Art. 16 – Right to rectification
The data subject shall have the right to obtain from the controller without undue delay the rectification of inaccurate personal data concerning him or her. Taking into account the purposes of the processing, the data subject shall have the right to have incomplete personal data completed, including by means of providing a supplementary statement.
Art. 17 – Right to erasure (‘right to be forgotten’)
The data subject shall have the right to obtain from the controller the erasure of personal data concerning him or her without undue delay and the controller shall have the obligation to erase personal data without undue delay
Art. 18 – Right to restriction of processing
The data subject shall have the right to obtain from the controller restriction of processing where one of the following applies:
(a) the accuracy of the personal data is contested by the data subject, for a period enabling the controller to verify the accuracy of the personal data;
(b) the processing is unlawful and the data subject opposes the erasure of the personal data and requests the restriction of their use instead;
(c) the controller no longer needs the personal data for the purposes of the processing, but they are required by the data subject for the establishment, exercise or defence of legal claims;
(d) the data subject has objected to processing pursuant to Article 21(1) pending the verification whether the legitimate grounds of the controller override those of the data subject.

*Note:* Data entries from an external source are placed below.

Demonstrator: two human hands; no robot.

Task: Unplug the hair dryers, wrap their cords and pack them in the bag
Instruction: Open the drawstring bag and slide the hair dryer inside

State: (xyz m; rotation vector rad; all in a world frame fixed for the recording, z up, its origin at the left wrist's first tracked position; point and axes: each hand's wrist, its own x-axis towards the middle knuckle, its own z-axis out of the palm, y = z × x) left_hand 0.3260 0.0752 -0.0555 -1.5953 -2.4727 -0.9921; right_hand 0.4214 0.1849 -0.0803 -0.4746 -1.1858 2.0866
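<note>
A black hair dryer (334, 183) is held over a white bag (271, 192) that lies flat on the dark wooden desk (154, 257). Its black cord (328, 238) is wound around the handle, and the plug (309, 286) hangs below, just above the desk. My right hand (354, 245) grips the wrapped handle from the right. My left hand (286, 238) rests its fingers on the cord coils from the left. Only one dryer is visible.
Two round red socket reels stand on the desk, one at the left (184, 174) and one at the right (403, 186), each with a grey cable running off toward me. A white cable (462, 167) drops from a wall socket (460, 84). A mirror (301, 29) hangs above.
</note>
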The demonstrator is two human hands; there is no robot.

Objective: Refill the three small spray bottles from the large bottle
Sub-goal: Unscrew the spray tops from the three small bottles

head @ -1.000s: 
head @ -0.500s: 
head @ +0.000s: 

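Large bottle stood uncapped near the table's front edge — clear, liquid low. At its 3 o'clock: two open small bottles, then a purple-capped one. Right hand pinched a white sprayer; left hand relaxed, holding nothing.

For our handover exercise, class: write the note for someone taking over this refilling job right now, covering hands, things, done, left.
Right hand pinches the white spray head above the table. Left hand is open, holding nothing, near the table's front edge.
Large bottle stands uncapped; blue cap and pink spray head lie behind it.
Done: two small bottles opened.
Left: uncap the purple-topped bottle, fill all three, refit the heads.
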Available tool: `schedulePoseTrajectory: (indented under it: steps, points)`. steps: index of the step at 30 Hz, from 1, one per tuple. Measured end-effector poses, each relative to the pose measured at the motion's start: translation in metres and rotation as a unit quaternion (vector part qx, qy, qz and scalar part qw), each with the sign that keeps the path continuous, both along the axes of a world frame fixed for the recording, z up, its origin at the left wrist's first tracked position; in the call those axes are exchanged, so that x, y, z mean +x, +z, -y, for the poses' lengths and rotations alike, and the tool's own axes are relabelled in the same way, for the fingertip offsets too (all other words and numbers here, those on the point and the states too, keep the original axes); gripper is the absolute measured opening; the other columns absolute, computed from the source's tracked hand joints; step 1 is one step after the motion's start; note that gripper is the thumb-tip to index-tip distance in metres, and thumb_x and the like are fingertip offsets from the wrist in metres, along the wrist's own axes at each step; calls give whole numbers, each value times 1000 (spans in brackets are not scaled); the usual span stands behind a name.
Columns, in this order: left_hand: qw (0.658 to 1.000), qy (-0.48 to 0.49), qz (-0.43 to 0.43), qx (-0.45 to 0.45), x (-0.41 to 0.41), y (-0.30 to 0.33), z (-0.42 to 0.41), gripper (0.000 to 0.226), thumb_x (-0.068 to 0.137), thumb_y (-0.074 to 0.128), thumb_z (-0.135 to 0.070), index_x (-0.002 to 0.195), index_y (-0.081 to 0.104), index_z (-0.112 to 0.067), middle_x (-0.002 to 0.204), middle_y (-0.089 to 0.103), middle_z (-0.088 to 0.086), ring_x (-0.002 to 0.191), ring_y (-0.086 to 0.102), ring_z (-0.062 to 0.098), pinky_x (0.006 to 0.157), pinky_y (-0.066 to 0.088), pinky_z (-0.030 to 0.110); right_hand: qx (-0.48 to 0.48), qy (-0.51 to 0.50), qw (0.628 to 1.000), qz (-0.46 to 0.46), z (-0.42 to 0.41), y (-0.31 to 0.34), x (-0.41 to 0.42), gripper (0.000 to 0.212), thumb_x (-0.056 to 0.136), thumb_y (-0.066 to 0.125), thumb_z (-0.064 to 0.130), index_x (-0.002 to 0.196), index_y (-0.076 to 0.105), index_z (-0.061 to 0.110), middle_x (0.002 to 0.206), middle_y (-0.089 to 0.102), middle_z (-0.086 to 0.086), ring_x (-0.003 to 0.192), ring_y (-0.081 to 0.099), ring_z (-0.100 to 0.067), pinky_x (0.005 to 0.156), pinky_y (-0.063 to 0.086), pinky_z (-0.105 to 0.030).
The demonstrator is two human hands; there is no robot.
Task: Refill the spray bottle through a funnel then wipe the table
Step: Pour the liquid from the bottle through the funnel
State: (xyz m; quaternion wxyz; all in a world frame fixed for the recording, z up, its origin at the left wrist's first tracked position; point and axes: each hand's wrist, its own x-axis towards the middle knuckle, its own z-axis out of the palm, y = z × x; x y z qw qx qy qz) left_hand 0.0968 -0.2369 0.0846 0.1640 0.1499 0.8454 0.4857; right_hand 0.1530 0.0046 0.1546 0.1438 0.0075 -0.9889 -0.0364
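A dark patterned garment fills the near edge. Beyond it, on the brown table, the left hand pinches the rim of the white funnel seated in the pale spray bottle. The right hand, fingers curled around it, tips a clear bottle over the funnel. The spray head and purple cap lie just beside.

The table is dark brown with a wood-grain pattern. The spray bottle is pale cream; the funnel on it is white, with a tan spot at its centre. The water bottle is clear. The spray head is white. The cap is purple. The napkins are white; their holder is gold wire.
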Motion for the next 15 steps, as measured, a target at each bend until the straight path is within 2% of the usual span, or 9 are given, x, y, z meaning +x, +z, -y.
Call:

Art. 20 – Right to data portability
The data subject shall have the right to receive the personal data concerning him or her, which he or she has provided to a controller, in a structured, commonly used and machine-readable format and have the right to transmit those data to another controller without hindrance from the controller to which the personal data have been provided.
In exercising his or her right to data portability pursuant to paragraph 1, the data subject shall have the right to have the personal data transmitted directly from one controller to another, where technically feasible.
Art. 21 – Right to object
The data subject shall have the right to object, on grounds relating to his or her particular situation, at any time to processing of personal data concerning him or her which is based on point (e) or (f) of Article 6(1), including profiling based on those provisions.
Art. 22 – Automated individual decision-making, including profiling
The data subject shall have the right not to be subject to a decision based solely on automated processing, including profiling, which produces legal effects concerning him or her or similarly significantly affects him or her.